1. A computer-readable medium embodying instructions that, when executed by at least one processor, cause a computing system to perform operations comprising:
automatically identifying one or more associations between a trademark record and a patent document; and
storing the one or more associations as mappings between trademarks and patent documents.
2. The computer-readable medium of claim 1, wherein automatically defining one or more associations comprises identifying words matches between selected words of a description of goods and services of the trademark record and terms within the patent document.
3. The computer-readable medium of claim 2, wherein identifying word matches comprises using latent semantic analysis to determine occurrences of words from the description of goods and services within text of the patent document.
4. The computer-readable medium of claim 1, further embodying instructions that, when executed by at least one processor, cause the computing system to perform operations further comprising:
calculating a weight for each of the one or more associations; and
storing the weight with each of the one or more associations.
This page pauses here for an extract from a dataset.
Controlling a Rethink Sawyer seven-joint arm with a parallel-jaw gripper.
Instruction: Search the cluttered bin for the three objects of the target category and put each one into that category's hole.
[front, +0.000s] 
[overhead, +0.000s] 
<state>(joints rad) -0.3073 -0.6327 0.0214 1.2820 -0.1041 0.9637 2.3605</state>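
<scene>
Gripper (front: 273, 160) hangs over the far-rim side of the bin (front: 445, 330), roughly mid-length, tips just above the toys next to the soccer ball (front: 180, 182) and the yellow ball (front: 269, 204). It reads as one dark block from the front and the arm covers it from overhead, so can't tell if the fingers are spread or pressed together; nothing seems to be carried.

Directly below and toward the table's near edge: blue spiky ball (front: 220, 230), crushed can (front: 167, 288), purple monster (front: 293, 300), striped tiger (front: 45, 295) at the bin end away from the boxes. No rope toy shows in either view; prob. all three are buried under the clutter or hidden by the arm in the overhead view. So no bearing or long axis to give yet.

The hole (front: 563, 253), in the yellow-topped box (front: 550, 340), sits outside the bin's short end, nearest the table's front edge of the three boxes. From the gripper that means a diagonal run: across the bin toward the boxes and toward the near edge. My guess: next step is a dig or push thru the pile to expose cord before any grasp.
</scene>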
5. The computer-readable medium of claim 1, further embodying instructions that, when executed by at least one processor, cause the computing system to perform operations further comprising extracting data from each trademark record of a plurality of trademark records.
6. The computer-readable medium of claim 5, wherein automatically defining one or more associations between a trademark record and a patent document comprises automatically defining one or more associations between each trademark record and one or more patent documents of a plurality of patent documents.
7. A method of associating trademarks and patent documents, the method comprising:
extracting data from a trademark record of a plurality of trademark records using an extract-transform-load module of a correlation system;
automatically defining one or more associations between the trademark record and patent documents of a plurality of patent documents based on the extracted data using mapping logic of the correlation system; and
storing the defined one or more associations as mappings within a plurality of mappings between trademark records and patent documents in a computer-readable memory.
8. The method of claim 7, wherein before storing the defined one or more associations, the method further comprises calculating a weight for each of the one or more associations.
9. The method of claim 8, wherein calculating the weight comprises:
determining a term frequency and an inverse document frequency for each word of the trademark record; and
calculating the weight for each association as a function of the term frequency and the inverse document frequency.
10. The method of claim 8, wherein the weight represents a numerical value indicating a relevance of an association based on a word match between a word from the trademark record and corresponding words from each of the patent documents.
11. The method of claim 7, further comprising:
receiving a query from a user device;
retrieving search results from one or more data sources based on the query;
using the plurality of mappings between trademark records and patent documents to retrieve related information.
12. The method of claim 11, further comprising:
generating an interface including the search results and the related information; and
transmitting the interface to the user device.
13. The method of claim 11, wherein the query comprises a patent search, wherein the search results include one or more patents, and wherein the related information comprises data from at least one trademark record associated with a respective at least one patent document of the search results.
14. The method of claim 11, wherein the query comprises a trademark search, wherein the search results include one or more trademark records, and wherein the related information comprises data from at least one patent document associated with a respective at least one trademark record of the search results.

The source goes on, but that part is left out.